Waterless urinals spread germs. When a water-using urinal is flushed, the force of the flush causes urine, germs, and bacteria to become airborne and splash onto walls, partitions, the floor, hands, and clothes. That flush of water does not occur with no-water urinals, eliminating this problem.

No-water urinals are illegal. When first introduced in the U.S. in the early 1990s, this was the case in some areas of the country. However, by 2001, the Uniform Plumbing Code International and the International Plumbing Code accepted no-water urinals, indicating they are a viable alternative to traditional water-using urinals and needed to encourage water conservation efforts around the globe.

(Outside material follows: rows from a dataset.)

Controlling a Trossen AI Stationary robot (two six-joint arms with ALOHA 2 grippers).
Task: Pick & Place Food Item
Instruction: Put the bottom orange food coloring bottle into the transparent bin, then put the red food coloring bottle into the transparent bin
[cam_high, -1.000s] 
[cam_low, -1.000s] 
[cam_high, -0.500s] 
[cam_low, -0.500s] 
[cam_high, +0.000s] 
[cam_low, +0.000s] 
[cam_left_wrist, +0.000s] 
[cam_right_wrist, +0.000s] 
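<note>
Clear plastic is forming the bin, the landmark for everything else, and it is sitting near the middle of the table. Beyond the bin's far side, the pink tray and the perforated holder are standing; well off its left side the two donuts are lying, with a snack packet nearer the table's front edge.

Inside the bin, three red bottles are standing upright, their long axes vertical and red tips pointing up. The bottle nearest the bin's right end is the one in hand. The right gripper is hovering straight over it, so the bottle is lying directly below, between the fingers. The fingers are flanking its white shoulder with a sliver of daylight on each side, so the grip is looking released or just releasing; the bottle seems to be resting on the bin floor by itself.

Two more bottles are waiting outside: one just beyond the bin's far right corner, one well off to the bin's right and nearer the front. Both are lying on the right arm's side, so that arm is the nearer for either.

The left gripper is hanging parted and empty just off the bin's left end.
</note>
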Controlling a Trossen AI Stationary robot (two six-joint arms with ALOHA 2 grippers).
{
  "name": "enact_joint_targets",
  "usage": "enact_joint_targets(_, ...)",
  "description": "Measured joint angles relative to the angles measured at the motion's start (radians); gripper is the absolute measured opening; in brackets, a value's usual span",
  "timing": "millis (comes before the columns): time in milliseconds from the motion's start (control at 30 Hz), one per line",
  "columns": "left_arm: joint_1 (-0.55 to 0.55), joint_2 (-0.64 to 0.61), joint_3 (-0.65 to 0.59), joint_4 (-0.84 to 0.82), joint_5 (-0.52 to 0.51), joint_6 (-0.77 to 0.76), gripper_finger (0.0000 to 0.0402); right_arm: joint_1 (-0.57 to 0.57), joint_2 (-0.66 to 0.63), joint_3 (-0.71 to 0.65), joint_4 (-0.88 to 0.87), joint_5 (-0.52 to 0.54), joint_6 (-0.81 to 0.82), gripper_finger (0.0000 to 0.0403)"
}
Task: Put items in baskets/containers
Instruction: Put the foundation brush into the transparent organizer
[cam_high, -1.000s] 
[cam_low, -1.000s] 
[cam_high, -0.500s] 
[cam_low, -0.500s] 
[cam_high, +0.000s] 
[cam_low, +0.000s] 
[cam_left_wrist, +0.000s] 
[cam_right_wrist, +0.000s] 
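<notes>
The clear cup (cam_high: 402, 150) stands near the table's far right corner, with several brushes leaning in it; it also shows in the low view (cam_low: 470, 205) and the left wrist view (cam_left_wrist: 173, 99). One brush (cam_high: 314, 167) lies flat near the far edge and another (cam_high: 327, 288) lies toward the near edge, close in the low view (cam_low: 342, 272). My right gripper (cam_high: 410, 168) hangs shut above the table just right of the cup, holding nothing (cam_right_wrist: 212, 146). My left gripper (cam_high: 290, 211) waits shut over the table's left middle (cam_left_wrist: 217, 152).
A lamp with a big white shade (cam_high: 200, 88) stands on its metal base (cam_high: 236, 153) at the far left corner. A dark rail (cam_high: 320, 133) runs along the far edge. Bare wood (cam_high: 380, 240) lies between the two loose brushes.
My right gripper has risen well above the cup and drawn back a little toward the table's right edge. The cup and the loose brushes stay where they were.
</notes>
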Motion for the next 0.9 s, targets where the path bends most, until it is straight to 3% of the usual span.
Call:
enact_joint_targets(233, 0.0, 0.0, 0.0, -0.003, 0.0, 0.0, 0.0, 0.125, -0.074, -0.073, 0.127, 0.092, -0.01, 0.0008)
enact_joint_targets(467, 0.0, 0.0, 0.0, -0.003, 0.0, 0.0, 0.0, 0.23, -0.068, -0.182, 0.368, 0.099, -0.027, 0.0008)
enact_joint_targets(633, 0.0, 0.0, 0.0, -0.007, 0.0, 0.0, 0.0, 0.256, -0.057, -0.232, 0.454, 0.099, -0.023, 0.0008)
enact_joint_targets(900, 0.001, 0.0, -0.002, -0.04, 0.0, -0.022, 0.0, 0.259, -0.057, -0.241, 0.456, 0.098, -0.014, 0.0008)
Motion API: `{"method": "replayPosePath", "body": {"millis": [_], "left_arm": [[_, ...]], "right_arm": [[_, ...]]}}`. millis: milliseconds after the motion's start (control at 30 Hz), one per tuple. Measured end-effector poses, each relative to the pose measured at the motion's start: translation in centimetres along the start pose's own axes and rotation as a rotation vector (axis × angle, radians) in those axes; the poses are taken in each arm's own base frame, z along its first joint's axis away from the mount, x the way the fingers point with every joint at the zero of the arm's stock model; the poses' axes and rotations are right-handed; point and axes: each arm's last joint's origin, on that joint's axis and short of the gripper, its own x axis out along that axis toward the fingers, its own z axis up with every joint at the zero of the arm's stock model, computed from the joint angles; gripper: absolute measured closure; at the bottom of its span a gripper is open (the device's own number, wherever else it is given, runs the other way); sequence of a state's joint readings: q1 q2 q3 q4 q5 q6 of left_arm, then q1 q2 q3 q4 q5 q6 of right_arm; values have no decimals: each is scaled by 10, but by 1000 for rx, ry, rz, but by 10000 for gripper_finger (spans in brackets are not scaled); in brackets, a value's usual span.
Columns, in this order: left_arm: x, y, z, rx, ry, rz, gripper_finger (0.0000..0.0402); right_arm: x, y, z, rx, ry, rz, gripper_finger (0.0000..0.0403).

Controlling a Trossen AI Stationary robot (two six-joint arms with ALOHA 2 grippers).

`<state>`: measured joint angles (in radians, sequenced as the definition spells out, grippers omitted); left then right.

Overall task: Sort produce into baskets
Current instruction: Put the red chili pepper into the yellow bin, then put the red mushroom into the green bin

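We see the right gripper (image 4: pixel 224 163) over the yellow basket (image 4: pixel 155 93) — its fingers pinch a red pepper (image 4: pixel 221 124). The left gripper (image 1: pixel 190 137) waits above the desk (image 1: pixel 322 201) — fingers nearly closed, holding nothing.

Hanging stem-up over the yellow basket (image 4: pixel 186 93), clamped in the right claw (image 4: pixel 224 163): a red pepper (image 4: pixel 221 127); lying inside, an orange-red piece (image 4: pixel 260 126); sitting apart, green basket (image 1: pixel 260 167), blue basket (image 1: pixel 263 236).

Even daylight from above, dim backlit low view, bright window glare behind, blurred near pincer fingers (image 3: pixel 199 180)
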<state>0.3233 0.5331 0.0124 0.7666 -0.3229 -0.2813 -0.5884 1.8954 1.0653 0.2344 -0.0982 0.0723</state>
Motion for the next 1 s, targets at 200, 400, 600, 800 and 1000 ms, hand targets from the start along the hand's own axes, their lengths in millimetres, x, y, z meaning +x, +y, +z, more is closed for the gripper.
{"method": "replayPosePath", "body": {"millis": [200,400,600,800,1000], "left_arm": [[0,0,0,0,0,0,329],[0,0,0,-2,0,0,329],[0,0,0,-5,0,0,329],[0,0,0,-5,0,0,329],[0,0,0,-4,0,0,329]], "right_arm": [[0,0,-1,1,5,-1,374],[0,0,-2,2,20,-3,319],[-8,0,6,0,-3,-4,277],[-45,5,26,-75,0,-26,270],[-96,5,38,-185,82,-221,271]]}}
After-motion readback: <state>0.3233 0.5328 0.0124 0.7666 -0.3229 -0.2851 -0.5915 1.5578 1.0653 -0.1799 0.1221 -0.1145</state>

Waterless urinals are not waterless. This is partially true. Some manufacturers require that a certain amount of water be poured into the urinal regularly. However, for other brands, this is not necessary.

Waterless urinals are not right for busy locations. It’s just the opposite.  Airports, stadiums, shopping complexes, hospitals, schools, and military posts are some of the biggest purchasers of no-water urinals.

No-water urinals are often vandalized. It is water-using urinals that are most frequently vandalized. It is their flush valves and handles, whether manual or automatic, that are often the target of vandals.

Waterless urinals are yucky to clean. For the most part, they are cleaned in precisely the same manner as traditional urinals. However, it is recommended not to use harsh cleaning agents when cleaning a waterless urinal.